Kunci keberhasilan budidaya gurita terletak pada kualitas Pakan Gurita yang diberikan. Sebagai karnivora obligat, gurita memerlukan diet yang sangat kaya protein hewani dan asam lemak esensial yang tinggi, mirip dengan yang mereka temukan di habitat alami. Kebutuhan nutrisi yang spesifik ini menuntut formulasi pakan buatan yang presisi, meniru komposisi krustasea, moluska, dan ikan kecil, untuk memastikan pertumbuhan cepat, rasio konversi pakan yang efisien, dan yang terpenting, kualitas daging premium yang diminati pasar.
Protein adalah komponen paling kritis dalam. Kandungan protein harus berada di kisaran 50% hingga 60% dari total diet. Protein ini harus berasal dari sumber laut berkualitas tinggi, yang menyediakan profil asam amino lengkap, terutama arginin, yang sangat penting untuk pertumbuhan jaringan dan pemulihan energi gurita. Kualitas protein ini secara langsung memengaruhi laju pertumbuhan gurita dan menentukan tekstur serta rasa akhir dagingnya saat dipanen.
Selain protein, Pakan Gurita harus diperkaya dengan asam lemak tak jenuh ganda (Polyunsaturated Fatty Acids atau PUFAs), terutama Docosahexaenoic Acid (DHA) dan Eicosapentaenoic Acid (EPA). PUFAs ini vital untuk perkembangan sistem saraf, mata, dan fungsi kekebalan tubuh gurita. Kekurangan DHA/EPA dapat menyebabkan masalah neurologis dan pertumbuhan yang terhambat, memperburuk Tantangan Sifat kanibalistik akibat stres, sehingga memengaruhi keseluruhan hasil panen.
Formulasi Pakan Gurita juga harus memperhatikan aspek palatabilitas (tingkat kesukaan rasa). Gurita adalah pemilih makanan, dan pakan harus memiliki aroma serta tekstur yang menarik untuk mendorong asupan. Pakan pelet yang stabil di air dan tidak mudah hancur sangat disukai, karena gurita cenderung memegang dan memanipulasi makanannya. Pelet yang mudah dicerna juga Mekanisme Umpan balik penting untuk memastikan penyerapan nutrisi yang maksimal.

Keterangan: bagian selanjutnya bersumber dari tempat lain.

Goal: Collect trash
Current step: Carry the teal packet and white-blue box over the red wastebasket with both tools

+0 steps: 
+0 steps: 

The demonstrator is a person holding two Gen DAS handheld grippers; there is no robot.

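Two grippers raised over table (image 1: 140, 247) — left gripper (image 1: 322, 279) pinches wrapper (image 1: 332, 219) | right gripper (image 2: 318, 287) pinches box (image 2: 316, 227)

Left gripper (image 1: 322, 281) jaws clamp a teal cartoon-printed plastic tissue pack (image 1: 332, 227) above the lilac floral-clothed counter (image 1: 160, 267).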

Untuk mencapai pertumbuhan yang cepat dan seragam, pakan harus diberikan dalam jadwal dan porsi yang dioptimalkan. Memastikan Praktik pemberian pakan secara teratur, seringkali dua kali sehari, dan dalam jumlah yang dapat dikonsumsi habis dalam waktu singkat adalah esensial. Ini meminimalkan sisa pakan yang dapat menurunkan kualitas air dan membantu mengurangi agresi antar gurita yang mungkin berebut sumber makanan.
Penelitian terus berlanjut untuk Mengembangkan Infrastruktur produksi pakan gurita yang sepenuhnya buatan (artificial feed) untuk mengurangi ketergantungan pada pakan alami, seperti ikan rucah. Keberhasilan dalam memformulasikan pakan buatan yang lengkap secara nutrisi dan memiliki biaya produksi yang efisien akan menjadi Peningkat Nilai revolusioner, menjamin keberlanjutan industri budidaya gurita di masa depan tanpa membebani stok ikan di alam liar.
Kandungan vitamin dan mineral, meskipun hanya dibutuhkan dalam jumlah kecil, adalah Syarat Wajib dalam Pakan Gurita. Vitamin C dan E, misalnya, bertindak sebagai antioksidan yang meningkatkan sistem kekebalan tubuh, membantu gurita melawan penyakit dan stres lingkungan. Sementara mineral seperti kalsium dan fosfor penting untuk struktur tubuh dan fungsi organ vital gurita.